## Task requirements
Return each line of the data below unchanged, please.

(Dataset)

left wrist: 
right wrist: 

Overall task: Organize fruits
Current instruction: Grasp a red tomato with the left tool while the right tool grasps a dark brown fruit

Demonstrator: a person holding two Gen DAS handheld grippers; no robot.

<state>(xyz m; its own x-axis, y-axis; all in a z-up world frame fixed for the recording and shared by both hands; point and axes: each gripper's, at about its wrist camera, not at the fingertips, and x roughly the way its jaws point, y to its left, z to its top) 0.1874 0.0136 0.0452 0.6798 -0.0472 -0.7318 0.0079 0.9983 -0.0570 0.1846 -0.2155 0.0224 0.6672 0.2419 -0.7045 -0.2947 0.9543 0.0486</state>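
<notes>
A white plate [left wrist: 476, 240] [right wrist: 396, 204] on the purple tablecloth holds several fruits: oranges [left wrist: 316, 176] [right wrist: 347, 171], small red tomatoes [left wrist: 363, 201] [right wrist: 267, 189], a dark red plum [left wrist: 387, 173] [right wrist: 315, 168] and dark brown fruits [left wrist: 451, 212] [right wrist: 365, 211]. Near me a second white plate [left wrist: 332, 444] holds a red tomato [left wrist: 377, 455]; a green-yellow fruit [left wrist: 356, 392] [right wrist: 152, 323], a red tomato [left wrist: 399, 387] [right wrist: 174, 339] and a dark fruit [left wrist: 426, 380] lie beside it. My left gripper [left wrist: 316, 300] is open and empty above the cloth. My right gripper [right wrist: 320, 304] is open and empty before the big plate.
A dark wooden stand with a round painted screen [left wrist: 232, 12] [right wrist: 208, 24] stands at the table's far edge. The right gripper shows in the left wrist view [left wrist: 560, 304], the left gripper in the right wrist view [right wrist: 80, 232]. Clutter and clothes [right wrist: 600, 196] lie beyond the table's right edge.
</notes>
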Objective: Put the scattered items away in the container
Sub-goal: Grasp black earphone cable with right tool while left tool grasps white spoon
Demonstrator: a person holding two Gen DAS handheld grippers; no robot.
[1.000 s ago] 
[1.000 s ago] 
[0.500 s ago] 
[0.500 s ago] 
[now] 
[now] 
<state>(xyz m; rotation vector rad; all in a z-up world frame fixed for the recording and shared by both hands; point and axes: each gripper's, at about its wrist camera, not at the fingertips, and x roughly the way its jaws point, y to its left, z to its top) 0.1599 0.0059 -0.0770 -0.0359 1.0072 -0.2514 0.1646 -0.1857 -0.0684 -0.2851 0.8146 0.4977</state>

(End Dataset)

## Reply
left wrist: 
right wrist: 

Overall task: Organize fruits
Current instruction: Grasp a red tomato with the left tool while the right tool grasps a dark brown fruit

Demonstrator: a person holding two Gen DAS handheld grippers; no robot.

<state>(xyz m; its own x-axis, y-axis; all in a z-up world frame fixed for the recording and shared by both hands; point and axes: each gripper's, at about its wrist camera, not at the fingertips, and x roughly the way its jaws point, y to its left, z to its top) 0.1874 0.0136 0.0452 0.6798 -0.0472 -0.7318 0.0079 0.9983 -0.0570 0.1846 -0.2155 0.0224 0.6672 0.2419 -0.7045 -0.2947 0.9543 0.0486</state>
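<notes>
A white plate [left wrist: 476, 240] [right wrist: 396, 204] on the purple tablecloth holds several fruits: oranges [left wrist: 316, 176] [right wrist: 347, 171], small red tomatoes [left wrist: 363, 201] [right wrist: 267, 189], a dark red plum [left wrist: 387, 173] [right wrist: 315, 168] and dark brown fruits [left wrist: 451, 212] [right wrist: 365, 211]. Near me a second white plate [left wrist: 332, 444] holds a red tomato [left wrist: 377, 455]; a green-yellow fruit [left wrist: 356, 392] [right wrist: 152, 323], a red tomato [left wrist: 399, 387] [right wrist: 174, 339] and a dark fruit [left wrist: 426, 380] lie beside it. My left gripper [left wrist: 316, 300] is open and empty above the cloth. My right gripper [right wrist: 320, 304] is open and empty before the big plate.
A dark wooden stand with a round painted screen [left wrist: 232, 12] [right wrist: 208, 24] stands at the table's far edge. The right gripper shows in the left wrist view [left wrist: 560, 304], the left gripper in the right wrist view [right wrist: 80, 232]. Clutter and clothes [right wrist: 600, 196] lie beyond the table's right edge.
</notes>
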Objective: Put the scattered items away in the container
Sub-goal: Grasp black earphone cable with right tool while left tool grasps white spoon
Demonstrator: a person holding two Gen DAS handheld grippers; no robot.
[1.000 s ago] 
[1.000 s ago] 
[0.500 s ago] 
[0.500 s ago] 
[now] 
[now] 
<state>(xyz m; rotation vector rad; all in a z-up world frame fixed for the recording and shared by both hands; point and axes: each gripper's, at about its wrist camera, not at the fingertips, and x roughly the way its jaws point, y to its left, z to its top) 0.1599 0.0059 -0.0770 -0.0359 1.0072 -0.2514 0.1646 -0.1857 -0.0684 -0.2851 0.8146 0.4977</state>

No further output is expected.